There are more dangerous places for a photographer to be:
http://www.telegraph.co.uk/travel/picturegalleries/7157122/Shaped-by-war.html?image=6
While you are there, have a look at picture 1 in that gallery, showing the same photographer. You don't want to be hit by one of those.

I don't think it was a "filter" I think it is just a clear piece of optical glass, the lens in inside a protective box.

-Hudson

Not as scary as shooting auto racing, back in the 1980s a TV cameraman shooting a drag race in Bowling Green, KY was getting a great image of a dragster's engine exploding, but didn't know that the blower (a GMC 651 I would guess) had been thrown into a trajectory would end at his shooting position. Very very unfortunate.

Good thing he wasn't using a video DSLR.

Damage to the front element of a lens may not have quite as drastic an effect on the image as you might think. See http://www.kurtmunger.com/dirty_lens_articleid35.html. [Be patient--the images might take a very long time to load. --Ed.] I also seem to remember another article on http://www.lensrental.com/, but that site seems to be unavailable at the moment.

Dear Pascal and Bryce,

Thanks for injecting a note of reality.

If one believes adding a filter unnecessarily degrades the image quality, then doing so to protect again a one in a billion freak accident is mondo stupid.

If one doesn't, it still may not make economic sense, depending on how many lenses one owns and how much insurance costs.

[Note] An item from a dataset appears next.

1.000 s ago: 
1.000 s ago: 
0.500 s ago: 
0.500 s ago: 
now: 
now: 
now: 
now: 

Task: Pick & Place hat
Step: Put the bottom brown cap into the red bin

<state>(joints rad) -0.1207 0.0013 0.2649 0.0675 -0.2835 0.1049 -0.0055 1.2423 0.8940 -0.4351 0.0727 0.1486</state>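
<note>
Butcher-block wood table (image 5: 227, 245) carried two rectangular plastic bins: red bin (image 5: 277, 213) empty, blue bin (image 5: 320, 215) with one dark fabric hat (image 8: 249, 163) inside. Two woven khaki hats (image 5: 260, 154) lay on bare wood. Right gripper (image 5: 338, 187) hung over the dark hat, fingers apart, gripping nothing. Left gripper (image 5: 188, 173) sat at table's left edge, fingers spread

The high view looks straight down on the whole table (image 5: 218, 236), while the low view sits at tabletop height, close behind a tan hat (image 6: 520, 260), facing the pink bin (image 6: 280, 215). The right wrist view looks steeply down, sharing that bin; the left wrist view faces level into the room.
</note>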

Remember, folks, you CAN be too careful. Care has its costs.

pax / Ctein

Thanks Peter Cameron for the shot from the damaged camera. Now there's a pro camera operator! He's tracking the player breaking for home. Then the broken bat smashes the outer element/filter. The camera operator pauses - just for a split second - before continuing to track his subject.

The show must go on!

In addition to the cost of replacing the element physically broken, there may be alignment issues throughout the camera when it's taken a hit like this. Especially if it's a three-sensor camera, which I believe a lot of pro-level video cameras are (splitting the light into separate red, green, and blue paths and giving each its own sensor); the alignment needed in the three paths is pretty precise.